Dari kemauannya yang kuat, aku tidak percaya
lagi ini mimpi. Jadi aku perlu mencari tau kenapa aku di sini, dan apa tepatnya
yang Celeilia coba tanyakan padaku.
Iklimnya asing, rumah-rumahnya tampak tua.
Piringnya perak, dan makanan Timur Tengah. Ada juga pakaiannya.
Aku hanya bisa menganggap ini serentetan yang
tidak serasi.
Amerika, atau Inggris. Rusia, atau Jerman. Tidak
peduli yang mana kau sarankan untuk kewarganegaraannya, aku akan menggelengkan
kepalaku, tapi struktur wajahnya adlaah model Jepang orang asing: dia memiliki
cita rasa Eropa.
Sampai saat ini baik-baik saja. Tapi bagaimana
dengan yang berikutnya?
Menggantung dari Celeila, rambut berkilauannya
yang dikelilingi oleh cahaya... tidak berwarna.
Itu rambut transparan. Jika aku menganggapnya
dibuat dari serat poliester sintetis itu mungkin masuk akal, tapi tidak peduli
bagaimana aku melihatnya, itu adalah rambut mengkilat yang tumbuh langsung dari
kulit kepalanya. Rambutnya cukup sehat.
Dan mata emasnya.
Amber (kuning). Aku pernah mendengar mata kuning
benar-benar ada, tapi tidak seperti cokelat tua, atau coklat kemerahan, matanya
tampak terbuat dari emas yang paling murni. Mata cantiknya tampak menarikmu.
“Zofhimimo? Yamihmoki hakiuchit chiyo?”
Mungkin aku yang menatapnya dengan tajam,
Celeilia mengajukan sebuah pertanyaan.
Aku tidak mengerti kata-katanya, tapi mungkin
ini soal makanannya.
“Y-yeah, mari makan.”
Aku sudah makan siang, tapi aku sudah diajak
masuk ke dalam rumah, dan dia bahkan menyediakan makanan, jadi sulit untuk
ditolak.
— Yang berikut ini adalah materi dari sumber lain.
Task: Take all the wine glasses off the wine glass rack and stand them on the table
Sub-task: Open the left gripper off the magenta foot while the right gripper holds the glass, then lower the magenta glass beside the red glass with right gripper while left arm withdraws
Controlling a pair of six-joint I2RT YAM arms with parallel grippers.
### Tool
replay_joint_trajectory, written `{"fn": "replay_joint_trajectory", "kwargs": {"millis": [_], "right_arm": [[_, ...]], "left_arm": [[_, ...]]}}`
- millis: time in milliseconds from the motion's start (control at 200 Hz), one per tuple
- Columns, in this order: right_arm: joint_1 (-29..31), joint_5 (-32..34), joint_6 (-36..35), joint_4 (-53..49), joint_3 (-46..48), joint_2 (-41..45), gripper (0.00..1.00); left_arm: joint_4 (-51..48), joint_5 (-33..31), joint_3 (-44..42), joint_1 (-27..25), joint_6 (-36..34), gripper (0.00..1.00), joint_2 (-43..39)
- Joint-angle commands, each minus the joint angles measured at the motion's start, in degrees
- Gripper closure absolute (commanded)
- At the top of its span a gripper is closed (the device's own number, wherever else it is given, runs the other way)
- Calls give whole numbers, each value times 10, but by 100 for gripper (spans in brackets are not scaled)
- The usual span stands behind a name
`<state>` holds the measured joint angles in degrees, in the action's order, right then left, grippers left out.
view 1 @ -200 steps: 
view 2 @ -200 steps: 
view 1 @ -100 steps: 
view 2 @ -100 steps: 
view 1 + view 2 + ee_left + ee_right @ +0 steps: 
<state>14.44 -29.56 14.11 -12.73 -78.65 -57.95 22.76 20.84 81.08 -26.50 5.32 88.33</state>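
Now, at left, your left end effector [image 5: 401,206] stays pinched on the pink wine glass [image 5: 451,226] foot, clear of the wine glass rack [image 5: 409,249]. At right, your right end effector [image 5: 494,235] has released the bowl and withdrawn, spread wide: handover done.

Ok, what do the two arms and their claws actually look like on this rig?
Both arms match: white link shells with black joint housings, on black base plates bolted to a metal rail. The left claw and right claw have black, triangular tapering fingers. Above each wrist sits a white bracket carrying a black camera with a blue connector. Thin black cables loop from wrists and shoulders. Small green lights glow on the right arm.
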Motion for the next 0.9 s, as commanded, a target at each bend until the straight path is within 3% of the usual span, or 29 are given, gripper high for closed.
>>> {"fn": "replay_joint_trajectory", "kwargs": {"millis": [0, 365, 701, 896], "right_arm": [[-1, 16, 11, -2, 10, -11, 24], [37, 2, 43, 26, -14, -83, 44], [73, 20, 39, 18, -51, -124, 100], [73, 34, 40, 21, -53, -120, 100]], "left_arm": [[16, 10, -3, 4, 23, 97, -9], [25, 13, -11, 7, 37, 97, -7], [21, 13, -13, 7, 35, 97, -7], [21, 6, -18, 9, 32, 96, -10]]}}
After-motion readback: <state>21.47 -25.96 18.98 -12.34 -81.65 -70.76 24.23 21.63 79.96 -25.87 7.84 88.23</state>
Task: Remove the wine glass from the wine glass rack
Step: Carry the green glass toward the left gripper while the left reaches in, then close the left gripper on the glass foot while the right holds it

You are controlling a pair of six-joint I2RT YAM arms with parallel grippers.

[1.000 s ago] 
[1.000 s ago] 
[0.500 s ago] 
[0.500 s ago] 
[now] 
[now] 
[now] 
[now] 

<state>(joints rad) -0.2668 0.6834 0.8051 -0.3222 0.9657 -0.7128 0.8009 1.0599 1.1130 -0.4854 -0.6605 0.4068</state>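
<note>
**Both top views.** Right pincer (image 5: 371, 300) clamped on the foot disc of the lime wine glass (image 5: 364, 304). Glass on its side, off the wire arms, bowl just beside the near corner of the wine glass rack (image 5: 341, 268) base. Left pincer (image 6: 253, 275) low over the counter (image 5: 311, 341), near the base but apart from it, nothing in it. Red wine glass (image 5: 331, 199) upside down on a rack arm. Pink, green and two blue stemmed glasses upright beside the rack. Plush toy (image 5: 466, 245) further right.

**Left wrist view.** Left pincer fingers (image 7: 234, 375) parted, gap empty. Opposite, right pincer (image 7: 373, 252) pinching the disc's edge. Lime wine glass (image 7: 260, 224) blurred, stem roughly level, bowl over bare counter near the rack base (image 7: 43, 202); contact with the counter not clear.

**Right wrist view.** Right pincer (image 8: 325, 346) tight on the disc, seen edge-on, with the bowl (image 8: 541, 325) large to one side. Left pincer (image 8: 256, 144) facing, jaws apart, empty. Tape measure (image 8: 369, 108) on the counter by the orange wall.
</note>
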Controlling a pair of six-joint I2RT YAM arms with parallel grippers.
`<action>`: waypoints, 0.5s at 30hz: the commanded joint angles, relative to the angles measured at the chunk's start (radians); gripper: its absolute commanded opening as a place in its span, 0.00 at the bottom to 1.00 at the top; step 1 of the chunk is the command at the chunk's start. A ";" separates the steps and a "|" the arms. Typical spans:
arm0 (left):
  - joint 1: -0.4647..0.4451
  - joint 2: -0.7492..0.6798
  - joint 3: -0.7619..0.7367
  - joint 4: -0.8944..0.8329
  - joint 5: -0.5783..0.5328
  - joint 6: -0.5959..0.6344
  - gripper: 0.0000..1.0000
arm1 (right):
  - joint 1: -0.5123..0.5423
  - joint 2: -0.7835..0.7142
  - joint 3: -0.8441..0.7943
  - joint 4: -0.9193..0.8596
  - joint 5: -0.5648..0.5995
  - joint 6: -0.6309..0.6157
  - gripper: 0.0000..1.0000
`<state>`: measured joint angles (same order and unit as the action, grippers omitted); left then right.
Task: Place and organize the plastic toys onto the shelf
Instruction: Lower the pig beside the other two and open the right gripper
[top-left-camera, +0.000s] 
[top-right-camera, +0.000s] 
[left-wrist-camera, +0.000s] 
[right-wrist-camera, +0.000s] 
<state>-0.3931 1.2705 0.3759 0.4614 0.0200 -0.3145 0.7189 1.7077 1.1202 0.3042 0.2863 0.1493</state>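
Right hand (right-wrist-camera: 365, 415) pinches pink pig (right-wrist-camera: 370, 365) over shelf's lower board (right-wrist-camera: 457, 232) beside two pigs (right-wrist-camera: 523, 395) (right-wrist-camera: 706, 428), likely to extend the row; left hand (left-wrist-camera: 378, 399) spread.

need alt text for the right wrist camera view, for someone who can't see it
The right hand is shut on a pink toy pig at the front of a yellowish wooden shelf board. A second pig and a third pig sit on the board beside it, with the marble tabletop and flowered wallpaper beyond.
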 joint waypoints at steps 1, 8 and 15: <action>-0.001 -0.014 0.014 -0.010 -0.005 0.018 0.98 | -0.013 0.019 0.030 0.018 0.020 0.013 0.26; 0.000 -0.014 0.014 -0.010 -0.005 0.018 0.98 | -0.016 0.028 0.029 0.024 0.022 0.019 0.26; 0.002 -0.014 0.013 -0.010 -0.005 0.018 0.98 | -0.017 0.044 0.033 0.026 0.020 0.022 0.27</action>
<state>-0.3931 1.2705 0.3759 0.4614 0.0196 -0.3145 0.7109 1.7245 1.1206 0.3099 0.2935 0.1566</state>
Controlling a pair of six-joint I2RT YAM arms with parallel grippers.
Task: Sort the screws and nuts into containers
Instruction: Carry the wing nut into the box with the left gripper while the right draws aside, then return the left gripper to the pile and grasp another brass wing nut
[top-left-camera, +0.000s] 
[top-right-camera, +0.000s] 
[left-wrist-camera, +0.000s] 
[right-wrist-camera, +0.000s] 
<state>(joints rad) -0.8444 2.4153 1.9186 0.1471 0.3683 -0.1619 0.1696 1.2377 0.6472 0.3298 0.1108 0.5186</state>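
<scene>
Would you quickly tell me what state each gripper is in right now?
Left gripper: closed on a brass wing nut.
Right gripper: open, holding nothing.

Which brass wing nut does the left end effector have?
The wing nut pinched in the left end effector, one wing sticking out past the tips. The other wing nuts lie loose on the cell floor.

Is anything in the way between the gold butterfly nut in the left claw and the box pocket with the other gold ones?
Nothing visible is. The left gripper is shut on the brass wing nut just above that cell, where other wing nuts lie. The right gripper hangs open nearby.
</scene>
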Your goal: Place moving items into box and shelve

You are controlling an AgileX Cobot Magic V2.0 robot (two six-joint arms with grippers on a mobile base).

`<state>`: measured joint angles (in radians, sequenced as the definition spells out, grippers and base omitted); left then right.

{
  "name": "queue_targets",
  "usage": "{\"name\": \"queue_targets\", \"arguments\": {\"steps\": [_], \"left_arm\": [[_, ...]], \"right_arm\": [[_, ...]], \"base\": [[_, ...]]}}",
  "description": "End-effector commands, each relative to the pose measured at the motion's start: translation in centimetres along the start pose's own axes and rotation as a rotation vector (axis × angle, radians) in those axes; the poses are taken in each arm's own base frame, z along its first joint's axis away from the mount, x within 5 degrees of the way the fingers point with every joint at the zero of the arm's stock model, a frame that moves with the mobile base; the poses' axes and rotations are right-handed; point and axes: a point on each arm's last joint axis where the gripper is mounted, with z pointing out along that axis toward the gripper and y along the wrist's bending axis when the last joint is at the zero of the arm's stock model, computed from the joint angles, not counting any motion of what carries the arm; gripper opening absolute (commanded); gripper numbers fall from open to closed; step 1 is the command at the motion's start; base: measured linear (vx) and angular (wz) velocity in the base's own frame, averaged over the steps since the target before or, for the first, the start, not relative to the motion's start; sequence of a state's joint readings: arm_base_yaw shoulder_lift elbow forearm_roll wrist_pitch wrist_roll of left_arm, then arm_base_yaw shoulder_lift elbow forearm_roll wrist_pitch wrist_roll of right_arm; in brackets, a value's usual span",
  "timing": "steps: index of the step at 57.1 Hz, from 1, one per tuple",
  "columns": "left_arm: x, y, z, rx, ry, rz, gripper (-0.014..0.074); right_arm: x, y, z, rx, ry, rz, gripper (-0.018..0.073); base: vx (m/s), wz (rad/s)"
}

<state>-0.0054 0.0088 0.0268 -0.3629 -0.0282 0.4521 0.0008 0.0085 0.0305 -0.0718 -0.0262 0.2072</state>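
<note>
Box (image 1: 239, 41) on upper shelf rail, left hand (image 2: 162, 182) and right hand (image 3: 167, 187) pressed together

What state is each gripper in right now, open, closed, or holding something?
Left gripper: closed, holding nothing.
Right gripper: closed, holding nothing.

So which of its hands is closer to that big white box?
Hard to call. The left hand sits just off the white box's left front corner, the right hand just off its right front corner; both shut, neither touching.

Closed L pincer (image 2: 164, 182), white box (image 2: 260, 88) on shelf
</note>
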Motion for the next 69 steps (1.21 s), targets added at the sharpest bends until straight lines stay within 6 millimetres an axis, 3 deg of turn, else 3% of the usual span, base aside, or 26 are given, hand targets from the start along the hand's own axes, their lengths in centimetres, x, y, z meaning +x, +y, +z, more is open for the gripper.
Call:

Aku tidak bisa mengatakan padanya aku sudah kenyang.
Yang lebih penting, aku tidak punya cara untuk
menyampaikan pesannya.
Melihat Celeilia menumpuk daging kering,
sayuran, dan saus di atas benda seperti nan dalam proporsi yang baik, aku
mencoba menirunya.
“…”
Aku tidak yakin jika ini buatan tangan, tapi bau
dari roti yang baru panggang, dan rasa merangsang dari sausnya menari di
sekitar lidah.
Sayurannya disiapkan dengan baik dan segar, dan
sementara sayurannya mempunyai rasa yang tidak pernah kurasakan sebelumnya,
segar dan berair.
Sayurannya pasti organik.
Daging kering yang terlihat beberapa kali lebih
lembut dari yang terlihat, dan teksturnya bagus. Rasa dalamnya melebar di
depanku saat cairannya bocor keluar. Sejujurnya aku merasa kagum jika kau bisa
mendapatkan banyak rasa dari makanan kering ini.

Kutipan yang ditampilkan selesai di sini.